It's damned difficult to replace good men."

“It's easy, sir. Jama will give us a man. Give us a good man.” Hakeswill grinned.

“It'll make things much easier, sir, if we can trust the clerk as well as each other.”

Torrance flinched at the thought of being in league with Obadiah Hakeswill, yet if he
was ever to pay off his debts he needed the Sergeant's cooperation. And Hakeswill was
marvellously efficient. He could strip the supplies bare and not leave a trace of his
handiwork, always making sure someone else took the blame. And doubtless the Sergeant was
right. If Jama could provide a clerk, then the clerk could provide a false set of accounts.
And if Dilip was blamed for the late arrival of the pioneers' stores, then Torrance would be
off that particularly sharp and nasty hook. As ever, it seemed as though Hakeswill could
find his way through the thorniest of problems.

Just leave it to me, sir," Hakeswill said.

“I'll look after everything, sir, I will.” He bared his teeth at Clare who had brought
his mug of tea.

“You're the flower of womanhood,” he told her, then watched appreciatively as she
scuttled back to the kitchen.

“Her and me, sir, are meant for each other. Says so in the scriptures.”
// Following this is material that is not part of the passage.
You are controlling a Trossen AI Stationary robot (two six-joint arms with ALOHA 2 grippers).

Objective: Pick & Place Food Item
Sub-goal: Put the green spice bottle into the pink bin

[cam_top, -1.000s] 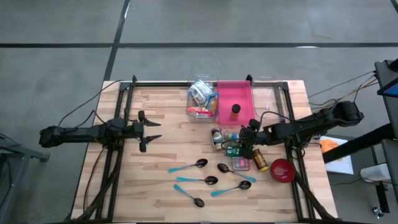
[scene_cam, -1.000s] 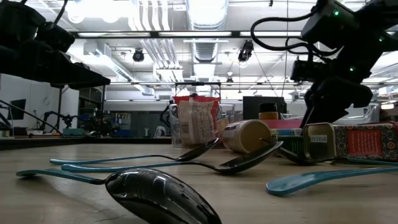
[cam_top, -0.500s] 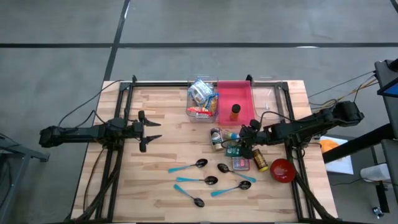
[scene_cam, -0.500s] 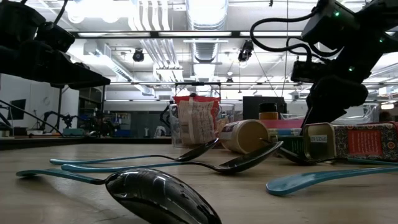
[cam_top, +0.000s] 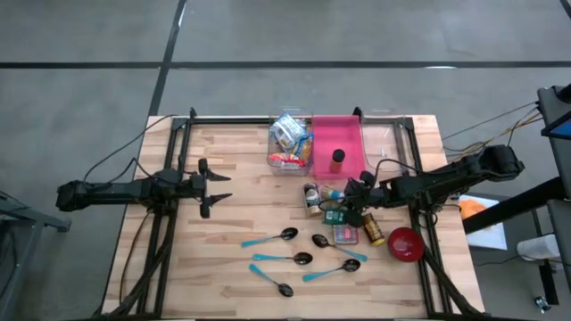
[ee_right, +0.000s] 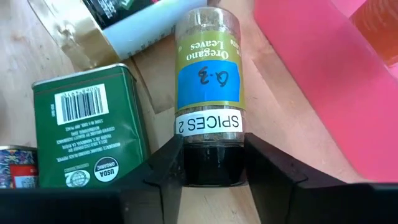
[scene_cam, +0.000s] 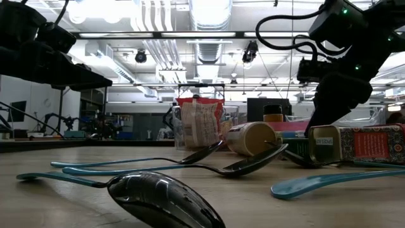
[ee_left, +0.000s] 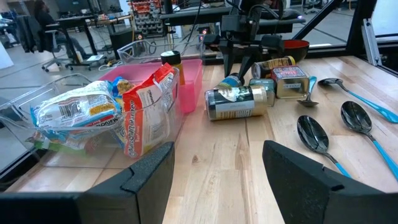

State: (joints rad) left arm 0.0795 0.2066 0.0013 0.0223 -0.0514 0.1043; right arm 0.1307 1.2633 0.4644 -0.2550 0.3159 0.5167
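Four dark-bowled spoons with teal handles (cam_top: 277, 259) lie scattered on the pale wooden plank surface (cam_top: 232, 223). A round red bowl (cam_top: 405, 243) sits near the surface's right edge, beside them.

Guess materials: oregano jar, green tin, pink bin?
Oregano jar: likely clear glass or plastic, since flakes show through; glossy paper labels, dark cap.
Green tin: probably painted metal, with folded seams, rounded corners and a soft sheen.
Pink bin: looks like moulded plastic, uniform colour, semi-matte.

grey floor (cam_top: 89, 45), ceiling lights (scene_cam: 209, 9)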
“Not till Sharpe's dead,” Torrance said.

“He'll be dead, sir,” Hakeswill promised, and the Sergeant shivered in as he anticipated
the riches that would follow that death. Not just Clare Wall, but the jewels. The jewels!
Hakeswill had divined that it had been Sharpe who had killed the Tippoo Sultan in
Seringapatam, and Sharpe who must have stripped the ruler's body of its diamonds and
emeralds and sapphires and rubies, and Sharpe, Hakeswill reckoned, was still hiding those
stones. From far away, dulled by the heat of the day, came the sound of artillery firing.
Gawilghur, Hakeswill thought, where Sharpe should not reach, on account of Sharpe being
Hakeswill's business, and no one else's. I will be rich, the Sergeant promised himself, I
will be rich.

Colonel William Dodd stood on the southernmost battlements of Gawilghur with his back
against the parapet so that he was staring down into a palace courtyard where Beny Singh
had erected a striped pavilion.

Small silver bells that tinkled prettily in the small breeze were hung from the
pavilion's fringed hem, while under the canopy a group of musicians played the strange,
long-necked stringed instruments which made a music that, to Dodd's ears, sounded like the
slow strangulation of cats. Beny Singh and a dozen pretty creatures in saris were
playing some form of Blind Man's Buff, and their laughter rose to the ramparts, making Dodd
scowl, though if truth were told he was inordinately jealous of Beny Singh. The man was
plump, short and timid, yet he seemed to work some magical spell on the ladies, while Dodd,
who was tall, hard and scarred to prove his bravery, had to make do with a whore.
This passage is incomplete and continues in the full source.